That was the trouble with the music business. The film business, too. It wasn’t about the lifestyle anymore, it was about sales. Creativity didn’t matter; mediocrity was what sold, and mediocrity was easy to market, so mediocrity was what they pumped out. The world was no longer controlled by content providers—the musicians and songwriters—but by marketing teams and focus groups. If you asked a dozen random people plucked out of a shopping mall in Tarzana what kind of music they liked, well, you’d get Britney Spears, ’N Sync, Menudo, or some other lip-synching variation wearing Daisy Dukes and a see-through halter top.
Heidegger hoped it was just a cycle—like a moon wobble—just a phase the world was going through.
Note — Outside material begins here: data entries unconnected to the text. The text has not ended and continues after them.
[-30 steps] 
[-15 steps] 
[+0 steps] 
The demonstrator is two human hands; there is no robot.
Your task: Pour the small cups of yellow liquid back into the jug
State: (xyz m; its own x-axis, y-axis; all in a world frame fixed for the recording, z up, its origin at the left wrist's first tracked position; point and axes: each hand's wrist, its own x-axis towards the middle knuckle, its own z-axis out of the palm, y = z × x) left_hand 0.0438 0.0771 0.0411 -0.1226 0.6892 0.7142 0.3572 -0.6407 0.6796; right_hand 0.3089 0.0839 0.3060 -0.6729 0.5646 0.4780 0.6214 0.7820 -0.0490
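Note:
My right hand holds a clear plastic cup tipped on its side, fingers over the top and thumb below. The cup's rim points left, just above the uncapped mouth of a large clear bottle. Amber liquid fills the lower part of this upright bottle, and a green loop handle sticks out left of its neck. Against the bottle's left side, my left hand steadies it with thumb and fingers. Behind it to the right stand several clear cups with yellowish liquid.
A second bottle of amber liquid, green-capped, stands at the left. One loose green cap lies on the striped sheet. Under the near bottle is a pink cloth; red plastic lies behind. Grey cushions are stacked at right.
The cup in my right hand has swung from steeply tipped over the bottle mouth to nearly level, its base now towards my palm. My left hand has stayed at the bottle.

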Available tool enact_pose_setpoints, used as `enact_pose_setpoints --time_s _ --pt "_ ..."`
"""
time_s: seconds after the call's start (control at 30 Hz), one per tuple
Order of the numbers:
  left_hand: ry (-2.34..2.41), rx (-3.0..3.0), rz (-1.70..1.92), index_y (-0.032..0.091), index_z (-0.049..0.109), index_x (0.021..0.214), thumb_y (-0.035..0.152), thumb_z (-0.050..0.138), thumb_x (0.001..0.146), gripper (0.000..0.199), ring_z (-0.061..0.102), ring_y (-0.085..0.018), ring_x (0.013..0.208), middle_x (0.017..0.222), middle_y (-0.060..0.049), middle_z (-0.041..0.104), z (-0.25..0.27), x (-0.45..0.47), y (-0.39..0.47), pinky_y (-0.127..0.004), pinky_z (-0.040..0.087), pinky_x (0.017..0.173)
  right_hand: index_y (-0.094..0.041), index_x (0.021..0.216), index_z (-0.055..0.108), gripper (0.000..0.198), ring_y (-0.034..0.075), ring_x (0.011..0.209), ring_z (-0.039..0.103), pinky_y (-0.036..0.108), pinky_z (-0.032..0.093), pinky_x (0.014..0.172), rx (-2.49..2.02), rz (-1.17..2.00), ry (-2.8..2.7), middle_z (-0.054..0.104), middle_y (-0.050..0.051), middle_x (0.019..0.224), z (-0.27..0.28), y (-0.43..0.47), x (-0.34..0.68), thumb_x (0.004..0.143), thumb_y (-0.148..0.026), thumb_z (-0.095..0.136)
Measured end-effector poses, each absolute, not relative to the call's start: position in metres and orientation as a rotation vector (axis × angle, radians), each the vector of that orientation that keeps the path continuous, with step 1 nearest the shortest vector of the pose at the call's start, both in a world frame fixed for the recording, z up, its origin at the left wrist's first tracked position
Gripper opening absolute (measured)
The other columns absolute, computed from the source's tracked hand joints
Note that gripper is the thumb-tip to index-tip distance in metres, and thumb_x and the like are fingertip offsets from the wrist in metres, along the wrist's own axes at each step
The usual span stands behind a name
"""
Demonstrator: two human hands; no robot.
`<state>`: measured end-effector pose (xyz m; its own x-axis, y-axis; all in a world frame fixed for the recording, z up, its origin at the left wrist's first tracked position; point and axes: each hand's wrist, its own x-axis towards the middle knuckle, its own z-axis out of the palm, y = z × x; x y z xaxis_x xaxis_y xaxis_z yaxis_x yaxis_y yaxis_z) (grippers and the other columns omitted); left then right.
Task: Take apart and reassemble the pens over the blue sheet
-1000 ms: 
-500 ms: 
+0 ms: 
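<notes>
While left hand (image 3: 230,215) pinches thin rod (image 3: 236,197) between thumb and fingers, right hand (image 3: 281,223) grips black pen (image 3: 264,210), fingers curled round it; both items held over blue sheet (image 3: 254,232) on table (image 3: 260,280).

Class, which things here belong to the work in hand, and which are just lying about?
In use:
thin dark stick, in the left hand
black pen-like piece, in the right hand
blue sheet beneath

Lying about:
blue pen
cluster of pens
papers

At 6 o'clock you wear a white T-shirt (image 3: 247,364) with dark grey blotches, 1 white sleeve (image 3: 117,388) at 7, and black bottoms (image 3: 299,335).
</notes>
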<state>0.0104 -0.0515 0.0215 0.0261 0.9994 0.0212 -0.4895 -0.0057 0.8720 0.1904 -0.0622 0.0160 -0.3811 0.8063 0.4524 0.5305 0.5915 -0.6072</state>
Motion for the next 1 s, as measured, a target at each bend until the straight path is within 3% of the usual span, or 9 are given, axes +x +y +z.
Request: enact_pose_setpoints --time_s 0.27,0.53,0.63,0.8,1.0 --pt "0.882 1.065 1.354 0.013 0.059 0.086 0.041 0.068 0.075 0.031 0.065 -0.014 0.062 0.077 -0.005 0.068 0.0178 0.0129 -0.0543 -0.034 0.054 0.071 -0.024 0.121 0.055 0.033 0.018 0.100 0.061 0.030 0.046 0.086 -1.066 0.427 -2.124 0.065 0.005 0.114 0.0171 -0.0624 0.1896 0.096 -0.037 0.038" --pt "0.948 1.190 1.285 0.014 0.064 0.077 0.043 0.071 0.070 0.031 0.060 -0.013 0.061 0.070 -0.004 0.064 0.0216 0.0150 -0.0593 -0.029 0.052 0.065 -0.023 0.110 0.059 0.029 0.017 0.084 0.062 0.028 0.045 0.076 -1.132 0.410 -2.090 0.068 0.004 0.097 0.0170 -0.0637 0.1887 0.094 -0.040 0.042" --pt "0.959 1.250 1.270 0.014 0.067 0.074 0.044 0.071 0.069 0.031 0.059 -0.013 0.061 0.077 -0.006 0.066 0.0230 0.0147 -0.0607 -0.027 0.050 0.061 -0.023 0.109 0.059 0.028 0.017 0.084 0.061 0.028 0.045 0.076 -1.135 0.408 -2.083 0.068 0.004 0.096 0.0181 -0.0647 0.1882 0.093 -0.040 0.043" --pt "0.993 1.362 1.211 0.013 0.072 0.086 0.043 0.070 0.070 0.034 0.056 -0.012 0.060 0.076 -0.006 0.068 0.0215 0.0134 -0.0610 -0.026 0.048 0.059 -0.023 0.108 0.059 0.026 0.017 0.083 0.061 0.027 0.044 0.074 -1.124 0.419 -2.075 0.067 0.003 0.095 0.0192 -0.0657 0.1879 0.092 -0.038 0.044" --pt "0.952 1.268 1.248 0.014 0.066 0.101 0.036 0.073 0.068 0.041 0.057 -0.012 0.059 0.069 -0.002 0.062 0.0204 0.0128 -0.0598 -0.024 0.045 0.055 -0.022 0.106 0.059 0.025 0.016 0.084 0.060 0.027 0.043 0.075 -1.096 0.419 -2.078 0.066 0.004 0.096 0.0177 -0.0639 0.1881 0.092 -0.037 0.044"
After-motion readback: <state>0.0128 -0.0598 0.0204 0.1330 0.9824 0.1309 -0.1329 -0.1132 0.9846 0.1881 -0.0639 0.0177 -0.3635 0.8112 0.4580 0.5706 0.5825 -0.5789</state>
At the end of the day, shit is shit no matter how pretty the packaging.
You can’t polish a turd.
Heidegger knew this to be true, and he was banking on it. He and his team had been snapping up as many of the most outrageous, idiosyncratic, and just plain weird acts as they could find. Heidegger was banking on rebellion, stockpiling bands for the backlash against corporate sludge and vacuous sex doll pop. He remembered the Sex Pistols. It was only a matter of time before people fought back, dumped vodka in their Arnold Palmers and started breaking furniture, if for no other reason than they were bored stiff.
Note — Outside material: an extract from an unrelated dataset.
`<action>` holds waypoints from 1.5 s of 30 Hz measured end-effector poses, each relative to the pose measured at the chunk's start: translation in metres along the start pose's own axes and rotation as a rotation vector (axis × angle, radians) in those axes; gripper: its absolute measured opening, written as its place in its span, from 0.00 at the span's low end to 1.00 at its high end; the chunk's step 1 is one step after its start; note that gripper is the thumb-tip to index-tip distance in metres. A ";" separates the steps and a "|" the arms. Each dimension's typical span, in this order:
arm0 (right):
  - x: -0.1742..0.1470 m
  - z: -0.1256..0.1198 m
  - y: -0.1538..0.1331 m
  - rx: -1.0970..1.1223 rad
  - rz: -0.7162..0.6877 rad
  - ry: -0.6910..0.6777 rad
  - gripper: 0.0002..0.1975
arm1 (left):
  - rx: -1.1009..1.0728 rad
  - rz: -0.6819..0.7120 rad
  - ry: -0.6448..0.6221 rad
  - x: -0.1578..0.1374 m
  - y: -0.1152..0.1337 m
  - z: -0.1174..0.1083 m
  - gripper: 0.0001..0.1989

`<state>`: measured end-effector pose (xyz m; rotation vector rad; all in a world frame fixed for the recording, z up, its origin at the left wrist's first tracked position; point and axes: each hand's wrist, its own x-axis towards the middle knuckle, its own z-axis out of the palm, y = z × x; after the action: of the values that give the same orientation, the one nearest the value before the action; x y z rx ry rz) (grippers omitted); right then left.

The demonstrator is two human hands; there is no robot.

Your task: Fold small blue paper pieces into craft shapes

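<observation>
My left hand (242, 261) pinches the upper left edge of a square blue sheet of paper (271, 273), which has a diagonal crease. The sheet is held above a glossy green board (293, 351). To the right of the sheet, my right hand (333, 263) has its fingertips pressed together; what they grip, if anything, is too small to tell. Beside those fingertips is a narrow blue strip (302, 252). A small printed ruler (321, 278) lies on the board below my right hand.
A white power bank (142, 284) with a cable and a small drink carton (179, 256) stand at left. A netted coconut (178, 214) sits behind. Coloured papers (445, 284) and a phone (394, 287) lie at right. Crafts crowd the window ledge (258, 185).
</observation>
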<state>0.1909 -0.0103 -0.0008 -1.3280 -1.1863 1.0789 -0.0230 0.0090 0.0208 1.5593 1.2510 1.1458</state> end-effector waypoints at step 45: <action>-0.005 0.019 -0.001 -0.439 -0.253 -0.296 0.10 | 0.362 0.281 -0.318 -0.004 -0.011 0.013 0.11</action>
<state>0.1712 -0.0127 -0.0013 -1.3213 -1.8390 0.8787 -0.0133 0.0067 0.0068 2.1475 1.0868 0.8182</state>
Jethro dipped some bread into a little saucer of olive oil. “So what’s this about Metal Assassin? They getting back together?”
“They’re still exploring their solo projects. That’s what I wanted to talk to you about.”
“Who?”
“Turk.”
Jethro rolled his eyes. “Sweet Jesus. The bass player? Are you kidding me?”
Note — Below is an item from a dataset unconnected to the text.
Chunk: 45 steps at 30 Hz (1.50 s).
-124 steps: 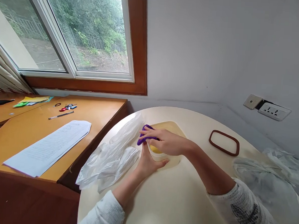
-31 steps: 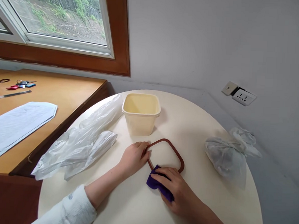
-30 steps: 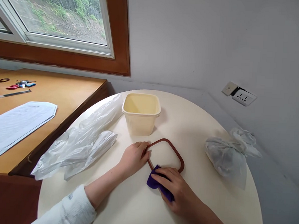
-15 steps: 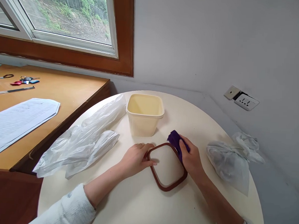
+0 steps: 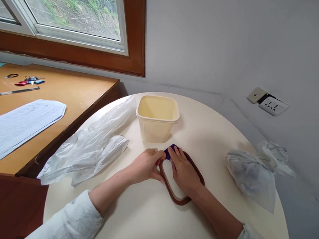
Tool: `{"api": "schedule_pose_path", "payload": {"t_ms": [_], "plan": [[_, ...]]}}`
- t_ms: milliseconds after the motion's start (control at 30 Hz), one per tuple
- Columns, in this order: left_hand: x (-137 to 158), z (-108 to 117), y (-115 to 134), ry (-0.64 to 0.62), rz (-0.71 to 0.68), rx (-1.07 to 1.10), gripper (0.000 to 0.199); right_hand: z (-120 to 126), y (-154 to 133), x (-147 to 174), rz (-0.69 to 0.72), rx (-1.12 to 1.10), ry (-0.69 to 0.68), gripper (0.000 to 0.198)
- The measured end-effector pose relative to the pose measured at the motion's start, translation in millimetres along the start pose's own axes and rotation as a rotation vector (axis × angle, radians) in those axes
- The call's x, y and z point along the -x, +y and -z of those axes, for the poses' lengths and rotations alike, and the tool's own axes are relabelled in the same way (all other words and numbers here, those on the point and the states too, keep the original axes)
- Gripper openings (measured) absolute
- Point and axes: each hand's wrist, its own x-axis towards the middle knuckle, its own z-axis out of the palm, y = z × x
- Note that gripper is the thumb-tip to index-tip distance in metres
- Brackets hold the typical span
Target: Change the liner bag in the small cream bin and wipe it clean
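Note:
A square frame with a brown rim [image 5: 171, 194] lies on the round table; its middle has the table's colour, and I cannot tell whether a clear panel fills it. My left hand [image 5: 145, 167] is closed on the rim's upper left corner, thumb below and fingers above. A dark purple cloth [image 5: 169, 152] rests at the top of the rim. Over it my right hand [image 5: 184, 171] lies palm down, fingers stretched flat and slightly apart, pressing on the cloth. The hand hides part of the cloth and of the rim. Behind stands a cream plastic tub [image 5: 157, 128] without a cover.
Crumpled white plastic bags [image 5: 93, 148] lie on the left of the table [image 5: 137, 219]. A tied clear bag [image 5: 253, 175] with dark contents is at the right edge. The wooden desk [image 5: 80, 82] holds papers [image 5: 21, 125], a pen [image 5: 18, 91] and keys [image 5: 30, 80].
My right hand has moved the cloth from the rim's right side to its upper left, and its pinching fingers are now flattened. My left hand stays on the corner. The view has shifted slightly.

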Motion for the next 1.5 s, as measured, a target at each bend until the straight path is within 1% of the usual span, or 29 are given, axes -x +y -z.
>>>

“He’s got a lot of songs.”
Jethro shook his head. “A solo album from a bass player. That’s such a loser move, man.”
Heidegger sipped his wine and looked at Jethro. “Sting is a bass player, as I recall.”
Jethro looked skeptical. “I don’t know, man.”
Heidegger pressed him. “You got the bass player from the biggest heavy metal group in history. Right? That’s going to guarantee you go gold.”
“Yeah. Some metal heads might buy it. But what about John Q. Public? Do people even know who he is?”
A plate of figs stuffed with Gorgonzola arrived. Heidegger leaned forward.
“When people hear about his wife’s kidnapping and his desperate attempt to rescue her from the hands of terrorists in Thailand, everyone will know who he is.”
Jethro’s expression changed. “You’re fucking kidding me.”
Heidegger shook his head. “It’s happening right now.”
…
Roy guided his scooter through the morning rush hour and arrived at the U.S. Embassy on Wireless Road only fifteen minutes late for work. He didn’t think it would matter; his boss hadn’t been in the office for days, and no one else would notice. What was it with these Americans and their mania for punctuality? Roy was running late because he’d been out drinking with some friends the night before and had stopped on his way to work at a little Chinese restaurant for some pork congee to cure his hangover. The soupy rice porridge with shreds of roast pig and dollops of red-hot chili sauce had, temporarily, done the trick. While he didn’t exactly have a spring in his step, he was upright, and the pounding headache and queasy churning in his stomach had subsided.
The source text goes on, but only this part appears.